Your goal: Copy out the entire listing below exactly, but without its pictures.

Source material:
++++++++

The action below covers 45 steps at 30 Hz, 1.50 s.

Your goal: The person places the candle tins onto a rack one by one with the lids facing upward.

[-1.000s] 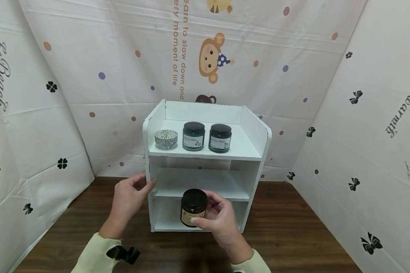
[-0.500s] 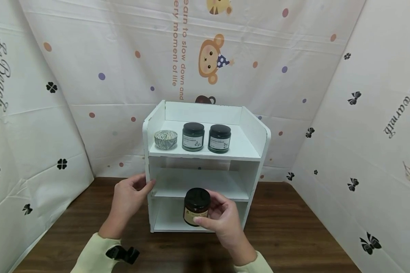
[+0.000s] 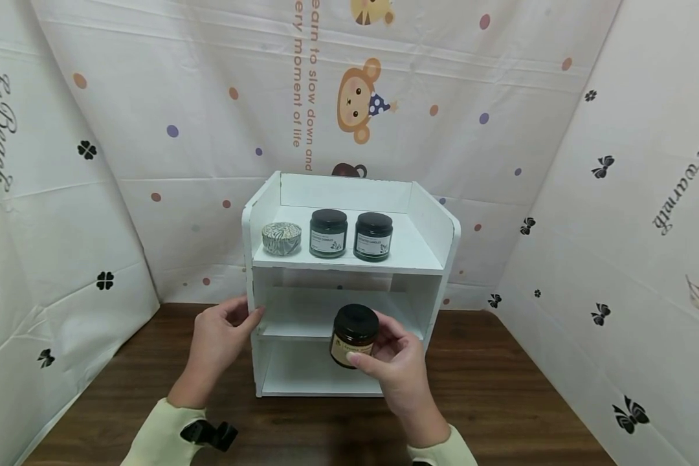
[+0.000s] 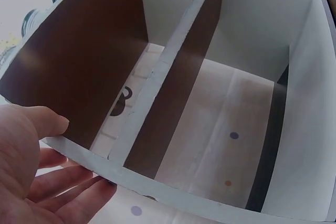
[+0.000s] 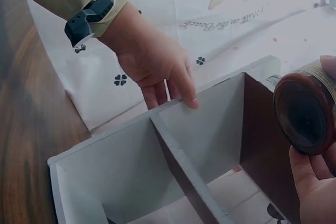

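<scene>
A small white shelf [image 3: 349, 266] with several tiers stands on the wooden table. My left hand [image 3: 217, 340] grips its left side panel, thumb on the inner face and fingers on the outer, as the left wrist view [image 4: 52, 177] shows. My right hand [image 3: 404, 372] holds an amber jar [image 3: 354, 329] with a black lid and a tan label. The jar hangs in the air in front of the middle and lower tiers, apart from the boards. In the right wrist view, the dark base of the jar [image 5: 302, 116] faces the camera.
On the top tier are a round patterned tin [image 3: 282, 239] and two dark green candle jars, one in the middle [image 3: 328, 233] and one to the right [image 3: 373, 237]. Printed cloth [image 3: 210, 149] hangs behind and at both sides. Brown table [image 3: 489, 388] surrounds the shelf.
The amber jar, in my right hand, has moved right and up from low in front of the bottom tier. My left hand stays on the side panel.
</scene>
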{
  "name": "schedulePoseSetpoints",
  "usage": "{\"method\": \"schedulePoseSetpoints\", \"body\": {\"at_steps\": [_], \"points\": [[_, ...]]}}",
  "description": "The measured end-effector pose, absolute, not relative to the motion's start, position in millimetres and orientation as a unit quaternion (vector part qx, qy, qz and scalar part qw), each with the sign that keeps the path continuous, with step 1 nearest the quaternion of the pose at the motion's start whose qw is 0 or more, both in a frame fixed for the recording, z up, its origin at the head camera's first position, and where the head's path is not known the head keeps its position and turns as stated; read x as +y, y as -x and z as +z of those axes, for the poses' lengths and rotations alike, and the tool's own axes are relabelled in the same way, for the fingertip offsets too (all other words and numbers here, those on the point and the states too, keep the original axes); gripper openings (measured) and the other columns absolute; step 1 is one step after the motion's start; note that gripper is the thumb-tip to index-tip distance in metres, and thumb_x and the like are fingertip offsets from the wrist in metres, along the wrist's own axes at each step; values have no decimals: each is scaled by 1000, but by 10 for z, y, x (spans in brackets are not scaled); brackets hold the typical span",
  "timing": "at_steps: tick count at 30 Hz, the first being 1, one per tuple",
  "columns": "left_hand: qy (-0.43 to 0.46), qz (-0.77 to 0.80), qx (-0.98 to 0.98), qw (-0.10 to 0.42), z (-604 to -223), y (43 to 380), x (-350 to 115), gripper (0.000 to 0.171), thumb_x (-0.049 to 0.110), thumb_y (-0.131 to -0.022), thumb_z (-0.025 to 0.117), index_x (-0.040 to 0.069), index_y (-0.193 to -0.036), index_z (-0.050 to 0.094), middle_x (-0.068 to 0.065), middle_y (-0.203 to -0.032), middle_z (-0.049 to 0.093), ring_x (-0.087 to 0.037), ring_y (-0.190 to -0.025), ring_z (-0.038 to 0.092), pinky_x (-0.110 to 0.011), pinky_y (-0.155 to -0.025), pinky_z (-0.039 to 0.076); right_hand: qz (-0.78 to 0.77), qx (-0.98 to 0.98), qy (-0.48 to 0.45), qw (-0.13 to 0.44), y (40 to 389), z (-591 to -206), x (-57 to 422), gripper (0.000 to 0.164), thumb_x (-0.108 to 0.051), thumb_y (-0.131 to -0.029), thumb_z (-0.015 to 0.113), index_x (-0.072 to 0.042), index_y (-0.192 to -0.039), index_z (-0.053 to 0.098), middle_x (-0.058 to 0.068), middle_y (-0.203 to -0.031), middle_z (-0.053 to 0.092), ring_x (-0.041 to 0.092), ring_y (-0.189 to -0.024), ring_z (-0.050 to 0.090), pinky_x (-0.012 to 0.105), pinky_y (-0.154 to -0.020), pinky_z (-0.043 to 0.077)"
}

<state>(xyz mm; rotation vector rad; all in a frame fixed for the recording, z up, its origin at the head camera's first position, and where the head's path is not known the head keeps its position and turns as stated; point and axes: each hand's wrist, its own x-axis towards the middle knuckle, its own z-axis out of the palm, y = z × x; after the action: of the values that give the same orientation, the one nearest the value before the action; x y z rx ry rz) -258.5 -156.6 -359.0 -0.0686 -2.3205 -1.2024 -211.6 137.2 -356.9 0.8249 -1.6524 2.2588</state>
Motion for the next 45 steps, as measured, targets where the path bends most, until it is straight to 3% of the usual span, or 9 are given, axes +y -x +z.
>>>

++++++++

Result of this task:
The action below covers 45 steps at 30 Hz, 1.50 s.

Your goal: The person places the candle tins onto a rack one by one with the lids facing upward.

[-1.000s] 
[-0.500s] 
[+0.000s] 
[+0.000s] 
[+0.000s] 

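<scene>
A small white shelf [image 3: 349, 266] with several tiers stands on the wooden table. My left hand [image 3: 217, 340] grips its left side panel, thumb on the inner face and fingers on the outer, as the left wrist view [image 4: 52, 177] shows. My right hand [image 3: 404, 372] holds an amber jar [image 3: 354, 329] with a black lid and a tan label. The jar hangs in the air in front of the middle and lower tiers, apart from the boards. In the right wrist view, the dark base of the jar [image 5: 302, 116] faces the camera.
On the top tier are a round patterned tin [image 3: 282, 239] and two dark green candle jars, one in the middle [image 3: 328, 233] and one to the right [image 3: 373, 237]. Printed cloth [image 3: 210, 149] hangs behind and at both sides. Brown table [image 3: 489, 388] surrounds the shelf.
The amber jar, in my right hand, has moved right and up from low in front of the bottom tier. My left hand stays on the side panel.
</scene>
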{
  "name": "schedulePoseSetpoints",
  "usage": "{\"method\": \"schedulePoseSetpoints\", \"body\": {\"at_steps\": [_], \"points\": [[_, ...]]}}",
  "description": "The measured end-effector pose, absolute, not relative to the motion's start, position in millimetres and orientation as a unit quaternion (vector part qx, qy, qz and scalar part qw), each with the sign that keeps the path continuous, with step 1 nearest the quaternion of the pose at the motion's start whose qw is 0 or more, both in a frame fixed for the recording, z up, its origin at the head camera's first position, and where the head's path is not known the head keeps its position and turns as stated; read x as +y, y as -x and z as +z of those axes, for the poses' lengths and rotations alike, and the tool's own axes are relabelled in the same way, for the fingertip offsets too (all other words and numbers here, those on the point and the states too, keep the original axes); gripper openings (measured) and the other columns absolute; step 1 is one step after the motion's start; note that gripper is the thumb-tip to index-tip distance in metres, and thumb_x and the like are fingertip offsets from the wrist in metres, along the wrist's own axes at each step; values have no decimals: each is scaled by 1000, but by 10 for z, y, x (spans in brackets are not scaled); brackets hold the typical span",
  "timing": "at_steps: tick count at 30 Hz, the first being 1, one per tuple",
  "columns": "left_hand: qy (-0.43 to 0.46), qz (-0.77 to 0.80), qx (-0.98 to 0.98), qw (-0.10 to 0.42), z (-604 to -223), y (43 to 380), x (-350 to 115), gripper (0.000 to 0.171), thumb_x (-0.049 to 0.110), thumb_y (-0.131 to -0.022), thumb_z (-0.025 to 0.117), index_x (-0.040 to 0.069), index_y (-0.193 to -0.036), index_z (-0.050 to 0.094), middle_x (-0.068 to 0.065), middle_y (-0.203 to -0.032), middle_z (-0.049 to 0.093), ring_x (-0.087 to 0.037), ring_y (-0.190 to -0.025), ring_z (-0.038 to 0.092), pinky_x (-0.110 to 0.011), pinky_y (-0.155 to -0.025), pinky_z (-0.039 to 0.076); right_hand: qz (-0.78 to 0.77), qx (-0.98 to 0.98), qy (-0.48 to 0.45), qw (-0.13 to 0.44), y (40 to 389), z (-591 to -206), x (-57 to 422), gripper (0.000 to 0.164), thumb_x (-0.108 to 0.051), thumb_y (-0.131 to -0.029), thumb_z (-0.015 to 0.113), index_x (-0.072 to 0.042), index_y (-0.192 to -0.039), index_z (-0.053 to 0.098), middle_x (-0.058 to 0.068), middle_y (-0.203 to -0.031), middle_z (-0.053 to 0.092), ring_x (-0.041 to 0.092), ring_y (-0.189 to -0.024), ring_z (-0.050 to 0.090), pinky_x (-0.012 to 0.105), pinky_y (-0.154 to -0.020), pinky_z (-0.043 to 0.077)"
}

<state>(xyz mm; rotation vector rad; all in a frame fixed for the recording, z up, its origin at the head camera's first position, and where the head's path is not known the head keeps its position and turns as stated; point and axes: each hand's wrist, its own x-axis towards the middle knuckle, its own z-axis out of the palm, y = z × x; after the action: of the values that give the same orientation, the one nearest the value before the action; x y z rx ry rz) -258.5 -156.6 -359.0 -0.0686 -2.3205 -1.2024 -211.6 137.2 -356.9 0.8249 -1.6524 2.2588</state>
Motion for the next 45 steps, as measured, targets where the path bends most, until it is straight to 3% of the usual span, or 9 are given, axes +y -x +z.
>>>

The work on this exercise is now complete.